Gaston Picard, à vingt-quatre ans, poursuivit des études de médecine à la fondation Deutch. Il milita aux Jeunesses communistes (JC) de France et habita 144 rue Martre à Clichy-la-Garenne (Seine, Hauts-de-Seine). Pendant la guerre, il était à la recherche d’un logement. Son amie Gilberte Thibaudat s’adressa à son beau-frère Roger Lerat. Gaston Picard emménagea au 120 rue de la Tombe-Issoire dans le XIVe arrondissement. Il était en relation avec des membres de l’organisation communiste qui imprimait la propagande clandestine.
Le 18 juin 1942, deux inspecteurs de la BS1 interpellèrent Gaston Picard dans le cadre de l’affaire Tintelin.

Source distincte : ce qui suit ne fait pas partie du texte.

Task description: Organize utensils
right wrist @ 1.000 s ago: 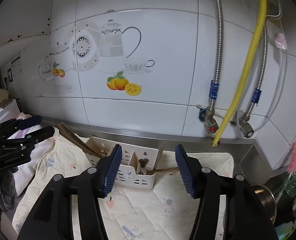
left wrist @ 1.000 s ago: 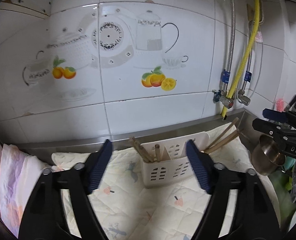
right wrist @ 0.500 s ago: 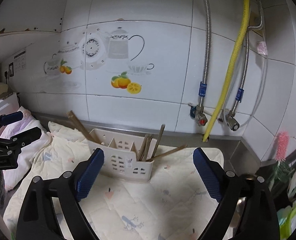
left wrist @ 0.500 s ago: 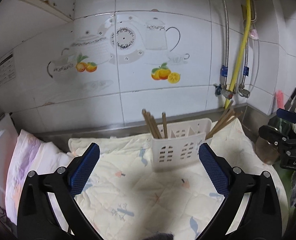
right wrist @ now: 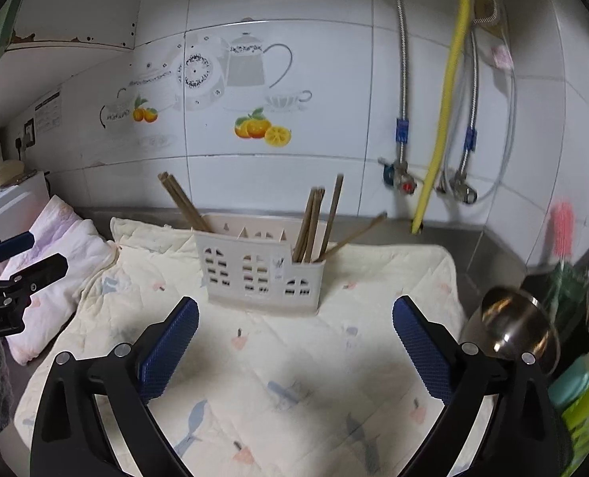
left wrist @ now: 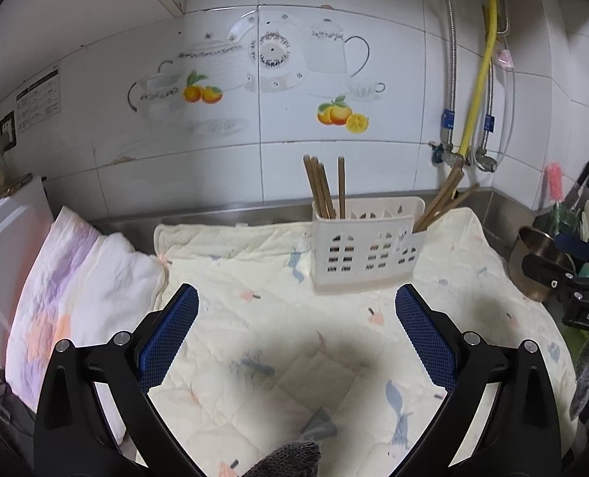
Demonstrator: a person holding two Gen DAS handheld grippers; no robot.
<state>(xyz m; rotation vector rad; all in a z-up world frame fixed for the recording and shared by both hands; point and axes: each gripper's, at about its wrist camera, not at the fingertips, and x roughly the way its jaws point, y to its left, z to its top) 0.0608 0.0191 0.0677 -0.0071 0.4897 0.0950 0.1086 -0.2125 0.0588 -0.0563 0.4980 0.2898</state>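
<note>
Cream-white plastic utensil caddy with arched cut-out windows stands upright on the pale quilted cloth covering the table, near the tiled wall. Brown wooden chopsticks stand in its end compartments, one bunch fairly upright, the other leaning outward, seemingly a few per bunch. Both the left tongs and right tongs are spread wide apart, holding nothing, short of the caddy.

Both tongs, left and right, have drawn back from the utensil holder. Their jaws have spread wider apart.
</note>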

Lors de la perquisition de son domicile, des documents ayant trait à la propagande clandestine furent saisis : des affichettes du Front national, une machine à écrire et des caractères d’imprimerie. Il fut inculpé d’infraction au décret-loi du 26 septembre 1939 pour complicité et fut emmené dans les locaux des Brigades spéciales à la préfecture de police pour interrogatoire. Incarcéré au Dépôt, il fut livré aux Allemands le 10 août 1942 au fort de Romainville (Seine, Seine-Saint-Denis).

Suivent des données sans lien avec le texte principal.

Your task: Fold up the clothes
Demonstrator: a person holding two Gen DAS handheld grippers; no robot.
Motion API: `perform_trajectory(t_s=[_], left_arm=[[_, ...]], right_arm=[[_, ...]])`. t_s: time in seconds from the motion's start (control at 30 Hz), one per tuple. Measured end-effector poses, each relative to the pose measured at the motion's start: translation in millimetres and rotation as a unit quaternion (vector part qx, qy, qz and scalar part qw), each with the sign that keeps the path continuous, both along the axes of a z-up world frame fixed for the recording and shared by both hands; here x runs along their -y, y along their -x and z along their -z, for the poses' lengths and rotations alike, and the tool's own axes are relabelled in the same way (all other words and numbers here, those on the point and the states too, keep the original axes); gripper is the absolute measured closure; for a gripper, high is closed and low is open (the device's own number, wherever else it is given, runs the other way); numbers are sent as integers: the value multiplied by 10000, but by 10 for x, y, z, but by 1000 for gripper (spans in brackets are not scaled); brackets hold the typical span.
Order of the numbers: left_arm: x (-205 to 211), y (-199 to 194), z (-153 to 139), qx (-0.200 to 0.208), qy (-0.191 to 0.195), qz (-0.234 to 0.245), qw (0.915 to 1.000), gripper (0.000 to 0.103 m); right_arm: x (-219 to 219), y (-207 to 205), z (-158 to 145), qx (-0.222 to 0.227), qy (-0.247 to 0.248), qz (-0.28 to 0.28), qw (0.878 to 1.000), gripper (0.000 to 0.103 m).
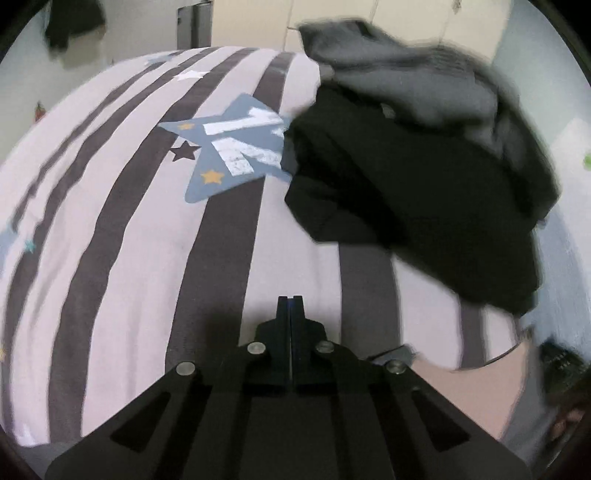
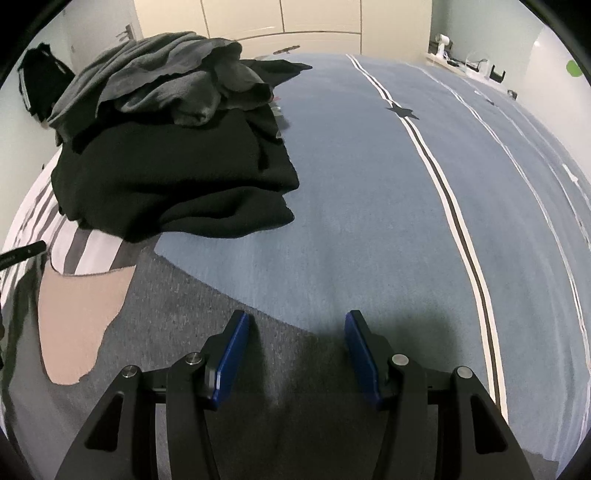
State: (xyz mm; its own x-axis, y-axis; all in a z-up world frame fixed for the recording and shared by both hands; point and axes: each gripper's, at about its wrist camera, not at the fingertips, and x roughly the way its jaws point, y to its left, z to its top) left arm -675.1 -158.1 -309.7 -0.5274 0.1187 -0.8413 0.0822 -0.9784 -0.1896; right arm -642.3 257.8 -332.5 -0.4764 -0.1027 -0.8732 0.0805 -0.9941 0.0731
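A pile of clothes lies on the bed: a folded black garment (image 2: 177, 184) with crumpled grey garments (image 2: 159, 88) on top. In the left wrist view the black garment (image 1: 406, 192) and the grey ones (image 1: 406, 70) sit at the upper right, blurred. My left gripper (image 1: 290, 306) is shut and empty, over the striped bedcover, left of and short of the pile. My right gripper (image 2: 295, 325) is open and empty, over a grey cloth (image 2: 221, 295) on the blue cover, to the right of and short of the pile.
The bedcover is pink-white with dark stripes (image 1: 147, 221) and a blue star patch (image 1: 236, 147); its other part is blue (image 2: 369, 184) with a white and black stripe (image 2: 454, 221). Cream cupboards (image 2: 295, 18) stand behind. A dark garment (image 1: 74, 26) hangs on the wall.
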Motion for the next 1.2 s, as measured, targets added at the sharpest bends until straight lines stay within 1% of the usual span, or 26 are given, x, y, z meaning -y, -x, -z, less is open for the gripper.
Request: perform_trajectory(t_s=[0.03,0.07,0.13,0.2,0.27,0.37,0.43,0.53,0.63,0.7,0.73,0.8,0.9,0.97,1.03,1.07,1.1,1.13,1.2], left_arm=[[35,-12,-28,-37,-167,9,9999,103],[-14,-44,-45,-54,-116,200,9997,103],[-132,-101,-51,-52,52,647,9979,92],[-191,-110,6,9,114,946,9954,87],[-278,-143,21,36,61,1069,9942,85],[-362,-145,110,96,166,1074,9940,85],[-418,-110,185,128,357,1041,9938,85],[-418,-33,201,99,489,669,9965,85],[-394,48,176,41,693,333,9970,85],[-294,9,76,-54,626,36,9980,85],[-200,-27,24,-113,416,-83,9990,85],[-25,-162,-93,-169,30,-172,9997,84],[271,-503,-279,-273,-157,-146,9994,80],[510,-777,-399,-348,-220,-173,9990,75],[702,-1241,-491,-381,-365,-272,9982,69],[731,-1405,-509,-364,-362,-313,9982,69],[792,-1679,-516,-319,-362,-350,9982,68],[835,-1834,-482,-275,-335,-365,9984,67],[880,-2255,-461,-160,-183,-414,9988,67]], right_arm=[[-8,-2,1,2,18,15,10000,52],[-14,-8,3,-3,28,13,10000,52],[-24,-26,3,-17,33,-6,10000,52],[-36,-49,1,-49,46,-21,10000,53],[-61,-77,-15,-98,123,-1,9999,52],[-96,-111,-27,-133,233,36,9996,52],[-95,-128,-5,-115,201,23,9997,52],[-45,-151,27,-87,35,-28,10000,51],[57,-70,85,-66,-163,2,9998,48],[68,-19,92,-82,-282,83,9995,46],[59,2,83,-100,-323,150,9993,46],[-4,-2,18,-169,-281,351,9988,46],[-98,-105,-121,-291,-73,436,9986,46],[-137,-308,-247,-454,-62,271,9986,46],[-159,-577,-356,-568,-44,66,9984,46],[-142,-709,-375,-586,-14,37,9983,46],[-134,-840,-392,-592,29,10,9982,46],[-160,-978,-405,-550,112,-5,9984,46],[-167,-1282,-450,-445,230,34,9987,46]])
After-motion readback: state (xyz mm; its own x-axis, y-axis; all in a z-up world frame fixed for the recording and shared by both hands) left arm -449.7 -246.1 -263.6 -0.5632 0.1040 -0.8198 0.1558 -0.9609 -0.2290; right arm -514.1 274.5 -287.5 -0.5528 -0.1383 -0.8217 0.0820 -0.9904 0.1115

Le lendemain 11 août, quatre-vingt-huit otages, dont Gaston Picard, ont été fusillés au Mont-Valérien à 8 h 20. Le même jour, le journal collaborationniste Le Matin publiait un « Avis » signé d’un responsable SS : « Malgré plusieurs avertissements, le calme a à nouveau été troublé sur certains points de la France occupée. Des attentats ont été perpétrés contre des soldats allemands par des terroristes communistes à la solde de l’Angleterre. »

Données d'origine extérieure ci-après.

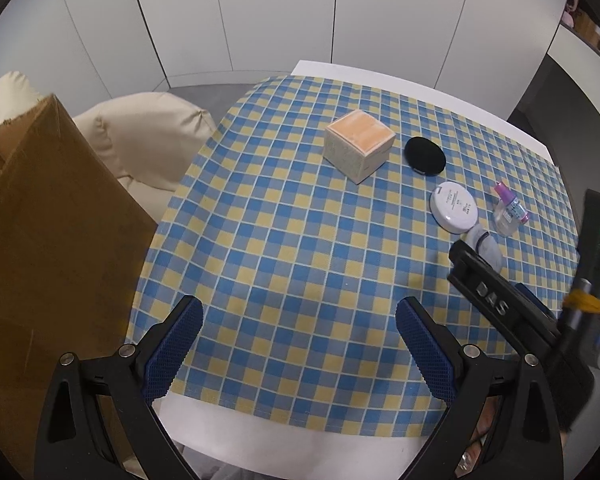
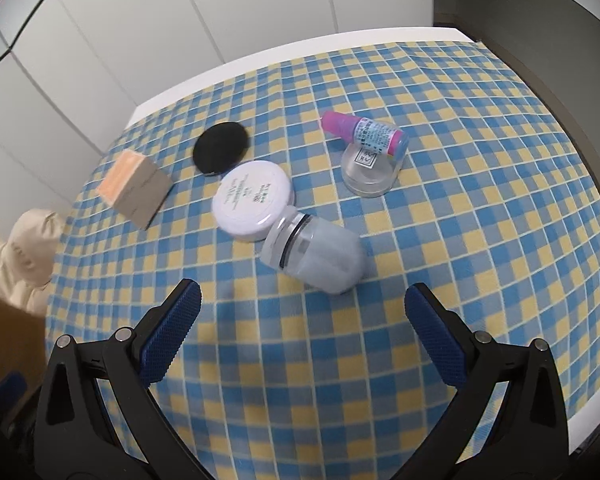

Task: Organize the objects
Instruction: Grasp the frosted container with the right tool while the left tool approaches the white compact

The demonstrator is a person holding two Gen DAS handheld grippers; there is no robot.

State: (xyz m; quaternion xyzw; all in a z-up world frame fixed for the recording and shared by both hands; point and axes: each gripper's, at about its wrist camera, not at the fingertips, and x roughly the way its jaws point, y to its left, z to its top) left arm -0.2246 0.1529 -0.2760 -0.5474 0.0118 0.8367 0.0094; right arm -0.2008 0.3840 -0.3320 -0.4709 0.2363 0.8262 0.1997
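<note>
Tools both gape empty: right tool (image 2: pixel 302 320) hovers above the checked worktop (image 2: pixel 480 208), frosted jar (image 2: pixel 320 252) lying at its 12 o'clock; left tool (image 1: pixel 298 334) over bare cloth.

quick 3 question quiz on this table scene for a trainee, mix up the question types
1. True or false: the right tongs are gripping the frosted plastic jar lying on its side.
2. Which item touches that jar? A) round black disc B) flat round white compact C) small beige cube box with orange top
3. Fill in: the pink-capped small bottle rests across a clear round ____.

Key: 1 false, both tongs are open and empty; 2 B; 3 container.
</note>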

Le corps de Gaston Picard fut incinéré au Père-Lachaise. L’urne funéraire fut restituée à sa famille le 7 janvier 1945 puis inhumée dans le carré des fusillés du cimetière communal de Clichy-la-Garenne. Son nom figure sur le monument aux morts 1939-1945 de la ville ainsi que sur celui d’Ivry-sur-Seine.
Gaston Louis Picard, son père, chef d’atelier de mécanique, déclara le 14 mars 1945 devant la commission d’épuration de la police : « Je sais qu’il n’a pas été battu, grâce à l’intervention d’un fonctionnaire de la préfecture de police qui le connaissait de vue ; c’est grâce à ce fonctionnaire que j’ai pu voir mon fils [...] effectivement il ne portait aucune trace de coups et il ne s’est pas plaint d’avoir été maltraité. [...] Je porte plainte contre les policiers qui ont procédé à l’arrestation de mon fils, les considérant comme ayant une part de responsabilité dans sa mort. »
Sources

SOURCES : Arch. com. Ivry-sur-Seine. – Arch. PPo., BA 2117, KB 21, PCF carton 13, rapports hebdomadaires sur l’activité communiste, 77W 385. – DAVCC, Caen, B VIII dossier 3 (Notes Thomas Pouty). – S. Klarsfeld, Le livre des otages, op. cit.Le Matin, 11 août 1942. – Site Internet Mémoire des Hommes. – Site Internet CDJC XLV-45. – Mémorial GenWeb. – État civil, Paris (XIXe arr.). — Service historique de la Défense, Vincennes GR 16 P 475128 (nc).